Usually when a president agrees to send more troops to a war zone, it’s part of a broader strategy. George W. Bush approved the surge of forces to Iraq as part of a population-centric counterinsurgency war plan. Barack Obama did the same in his first year when it came to Afghanistan, though he eventually regretted the decision, and spent most of his presidency trying to end that war.
For Donald Trump it’s different. On Tuesday, he agreed in principle to send more troops to Afghanistan, but he has yet to agree to the broader strategy for winning America’s longest war.
That strategy is still technically in development, but its broad outlines — an increase in special operations forces to train, advise and assist Afghan forces; a more robust plan to go after elements in Pakistan that aid the Taliban; the deployment of more air power and artillery; and a political commitment to the survival of the current government in Kabul — have been in place since April.
Indeed, National Security Adviser H.R. McMaster has been pressing the case for the strategy with cabinet secretaries and the president. Initially he had hoped to get the president to agree to the strategy before last month’s NATO summit.
In a meeting of the National Security Council, according to two administration officials, Trump declined to make a decision to lift the so-called force management levels, the caps on U.S. forces in Afghanistan set by Obama. Today there are approximately 8,500 US forces in the country, along with many contractors who provide logistical support for U.S. war fighters.
In a meeting in the Oval Office with McMaster, Secretary of Defense James Mattis and Secretary of State Rex Tillerson, Trump agreed to lift the caps on troop levels in Afghanistan and allow Mattis to determine how many forces to send to the war there.
In the private meeting with the president on Tuesday, according to administration officials, Mattis, McMaster and Tillerson made the case that U.S. commanders needed flexibility to send more forces to Afghanistan now in order to prevent a disaster. The Afghan government has been slowly losing the fight with the Taliban since 2015. More recently, US military leaders have testified before Congress that the U.S. is losing the war.

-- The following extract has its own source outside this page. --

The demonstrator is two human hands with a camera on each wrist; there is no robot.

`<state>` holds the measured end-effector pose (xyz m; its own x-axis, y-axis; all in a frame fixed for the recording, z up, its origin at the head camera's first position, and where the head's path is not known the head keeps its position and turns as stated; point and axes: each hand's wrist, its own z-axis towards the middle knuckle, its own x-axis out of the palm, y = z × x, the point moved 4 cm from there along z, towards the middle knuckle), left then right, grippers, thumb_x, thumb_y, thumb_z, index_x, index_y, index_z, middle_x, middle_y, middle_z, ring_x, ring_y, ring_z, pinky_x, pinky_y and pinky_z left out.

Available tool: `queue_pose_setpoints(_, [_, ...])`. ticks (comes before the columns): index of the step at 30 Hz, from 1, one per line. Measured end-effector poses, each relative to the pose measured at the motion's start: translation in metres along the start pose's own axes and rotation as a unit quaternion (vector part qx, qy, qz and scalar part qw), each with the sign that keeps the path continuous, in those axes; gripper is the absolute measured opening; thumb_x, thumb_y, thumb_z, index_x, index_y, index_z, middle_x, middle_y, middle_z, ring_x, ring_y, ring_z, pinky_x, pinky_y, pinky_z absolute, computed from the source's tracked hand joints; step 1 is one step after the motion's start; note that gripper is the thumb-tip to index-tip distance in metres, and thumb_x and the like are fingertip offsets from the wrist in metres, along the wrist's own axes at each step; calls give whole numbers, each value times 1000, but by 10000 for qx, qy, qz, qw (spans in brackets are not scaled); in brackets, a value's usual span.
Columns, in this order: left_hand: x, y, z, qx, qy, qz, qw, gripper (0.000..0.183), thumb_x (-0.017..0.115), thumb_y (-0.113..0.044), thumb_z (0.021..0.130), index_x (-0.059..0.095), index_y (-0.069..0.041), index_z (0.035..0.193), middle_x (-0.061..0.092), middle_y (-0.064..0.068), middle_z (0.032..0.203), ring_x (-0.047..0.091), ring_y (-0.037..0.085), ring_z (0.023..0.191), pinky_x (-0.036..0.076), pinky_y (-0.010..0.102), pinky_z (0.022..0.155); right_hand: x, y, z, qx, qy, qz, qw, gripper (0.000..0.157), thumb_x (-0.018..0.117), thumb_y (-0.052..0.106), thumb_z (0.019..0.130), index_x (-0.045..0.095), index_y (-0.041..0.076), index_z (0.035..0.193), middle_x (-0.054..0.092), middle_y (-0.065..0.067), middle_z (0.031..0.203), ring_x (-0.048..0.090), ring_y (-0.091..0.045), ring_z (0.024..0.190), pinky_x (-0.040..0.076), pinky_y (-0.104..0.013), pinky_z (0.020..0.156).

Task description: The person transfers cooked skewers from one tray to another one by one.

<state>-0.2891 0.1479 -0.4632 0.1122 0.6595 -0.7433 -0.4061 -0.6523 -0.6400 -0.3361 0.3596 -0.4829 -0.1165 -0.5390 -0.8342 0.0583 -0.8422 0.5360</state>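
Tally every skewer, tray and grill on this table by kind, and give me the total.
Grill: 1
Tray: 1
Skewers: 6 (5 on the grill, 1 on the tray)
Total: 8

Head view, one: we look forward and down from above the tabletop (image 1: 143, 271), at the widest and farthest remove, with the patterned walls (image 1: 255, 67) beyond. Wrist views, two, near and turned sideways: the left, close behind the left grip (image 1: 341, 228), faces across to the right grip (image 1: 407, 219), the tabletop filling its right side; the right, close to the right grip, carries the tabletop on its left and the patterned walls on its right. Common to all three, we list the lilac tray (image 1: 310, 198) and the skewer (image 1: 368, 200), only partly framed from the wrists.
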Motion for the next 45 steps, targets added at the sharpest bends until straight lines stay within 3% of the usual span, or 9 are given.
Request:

The dire situation was brought home over the weekend when the Taliban claimed credit for infiltrating an Afghan unit and killing three U.S. soldiers in Nangarhar province.
It’s also important because U.S. officials tell me that removing the limits on U.S. forces in Afghanistan was the key stumbling block for the president to accept the broader regional strategy and war plan for Afghanistan. While no number for a troop increase has been agreed, the fact that Trump has accepted that he will be sending more U.S. forces to the country represents a change for the president, who campaigned against nation-building.
That strategy is expected to be ready for the president’s decision sometime next month. Some lawmakers are growing impatient. On Tuesday, Senator John McCain, the chairman of the Senate Armed Services Committee, told Mattis: “It makes it hard for us to support you when we don’t have a strategy. We know what the strategy was for the last eight years — don’t lose. That hasn’t worked.”
Mattis replied that a strategy was being put together now, and that “there are actions being taken to make certain we don’t pay a price for the delay.” He added, “We recognize the need for urgency, and your criticism is fair, sir.”
What Mattis didn’t say is why McCain has yet to see Trump’s Afghanistan strategy: because Trump hasn’t agreed to the one his top advisers prepared more than two months ago.